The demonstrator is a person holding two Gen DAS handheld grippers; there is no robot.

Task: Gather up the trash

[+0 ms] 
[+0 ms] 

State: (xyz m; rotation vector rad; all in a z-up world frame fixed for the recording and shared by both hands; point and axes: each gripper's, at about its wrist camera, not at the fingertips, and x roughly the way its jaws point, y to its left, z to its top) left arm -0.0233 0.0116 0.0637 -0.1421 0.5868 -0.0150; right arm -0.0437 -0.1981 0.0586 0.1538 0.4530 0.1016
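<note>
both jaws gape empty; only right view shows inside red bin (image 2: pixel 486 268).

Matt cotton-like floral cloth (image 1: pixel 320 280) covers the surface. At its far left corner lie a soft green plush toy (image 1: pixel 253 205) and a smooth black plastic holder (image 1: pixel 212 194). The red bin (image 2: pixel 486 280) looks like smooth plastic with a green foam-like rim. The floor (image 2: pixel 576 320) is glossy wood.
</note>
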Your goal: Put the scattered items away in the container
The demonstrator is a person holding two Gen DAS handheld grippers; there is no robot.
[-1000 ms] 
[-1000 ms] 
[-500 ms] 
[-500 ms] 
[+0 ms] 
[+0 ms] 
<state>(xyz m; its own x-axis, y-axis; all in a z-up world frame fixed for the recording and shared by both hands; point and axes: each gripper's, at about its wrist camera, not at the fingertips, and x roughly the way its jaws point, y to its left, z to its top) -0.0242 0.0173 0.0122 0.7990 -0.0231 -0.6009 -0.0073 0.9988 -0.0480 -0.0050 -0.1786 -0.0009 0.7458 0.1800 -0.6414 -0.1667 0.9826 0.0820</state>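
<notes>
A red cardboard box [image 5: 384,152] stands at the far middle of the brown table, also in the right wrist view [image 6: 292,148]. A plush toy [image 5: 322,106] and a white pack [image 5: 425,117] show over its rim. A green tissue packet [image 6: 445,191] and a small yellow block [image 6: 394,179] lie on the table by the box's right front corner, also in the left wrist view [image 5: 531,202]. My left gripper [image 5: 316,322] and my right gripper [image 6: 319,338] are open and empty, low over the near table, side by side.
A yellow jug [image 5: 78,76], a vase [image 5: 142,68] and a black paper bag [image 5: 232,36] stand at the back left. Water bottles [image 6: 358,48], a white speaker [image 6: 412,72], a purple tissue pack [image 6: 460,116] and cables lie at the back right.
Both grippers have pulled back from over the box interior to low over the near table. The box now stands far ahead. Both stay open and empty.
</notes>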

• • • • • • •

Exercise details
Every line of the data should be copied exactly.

Result below
The demonstrator is a person holding two Gen DAS handheld grippers; there is no robot.

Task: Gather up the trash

[+0 ms] 
[+0 ms] 

State: (xyz m; rotation vector rad; all in a z-up world frame fixed for the recording and shared by both hands; point and axes: each gripper's, at about its wrist camera, not at the fingertips, and x roughly the way its jaws point, y to its left, z to its top) left arm -0.0233 0.0116 0.0637 -0.1421 0.5868 -0.0150; right arm -0.0437 -0.1981 0.0586 0.1538 0.4530 0.1016
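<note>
both jaws gape empty; only right view shows inside red bin (image 2: pixel 486 268).

Matt cotton-like floral cloth (image 1: pixel 320 280) covers the surface. At its far left corner lie a soft green plush toy (image 1: pixel 253 205) and a smooth black plastic holder (image 1: pixel 212 194). The red bin (image 2: pixel 486 280) looks like smooth plastic with a green foam-like rim. The floor (image 2: pixel 576 320) is glossy wood.
</note>
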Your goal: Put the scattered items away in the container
The demonstrator is a person holding two Gen DAS handheld grippers; there is no robot.
[-1000 ms] 
[-1000 ms] 
[-500 ms] 
[-500 ms] 
[+0 ms] 
[+0 ms] 
<state>(xyz m; its own x-axis, y-axis; all in a z-up world frame fixed for the recording and shared by both hands; point and axes: each gripper's, at about its wrist camera, not at the fingertips, and x roughly the way its jaws point, y to its left, z to its top) -0.0242 0.0173 0.0122 0.7990 -0.0231 -0.6009 -0.0073 0.9988 -0.0480 -0.0050 -0.1786 -0.0009 0.7458 0.1800 -0.6414 -0.1667 0.9826 0.0820</state>
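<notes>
A red cardboard box [image 5: 384,152] stands at the far middle of the brown table, also in the right wrist view [image 6: 292,148]. A plush toy [image 5: 322,106] and a white pack [image 5: 425,117] show over its rim. A green tissue packet [image 6: 445,191] and a small yellow block [image 6: 394,179] lie on the table by the box's right front corner, also in the left wrist view [image 5: 531,202]. My left gripper [image 5: 316,322] and my right gripper [image 6: 319,338] are open and empty, low over the near table, side by side.
A yellow jug [image 5: 78,76], a vase [image 5: 142,68] and a black paper bag [image 5: 232,36] stand at the back left. Water bottles [image 6: 358,48], a white speaker [image 6: 412,72], a purple tissue pack [image 6: 460,116] and cables lie at the back right.
Both grippers have pulled back from over the box interior to low over the near table. The box now stands far ahead. Both stay open and empty.
</notes>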

This answer leaves nothing further to address.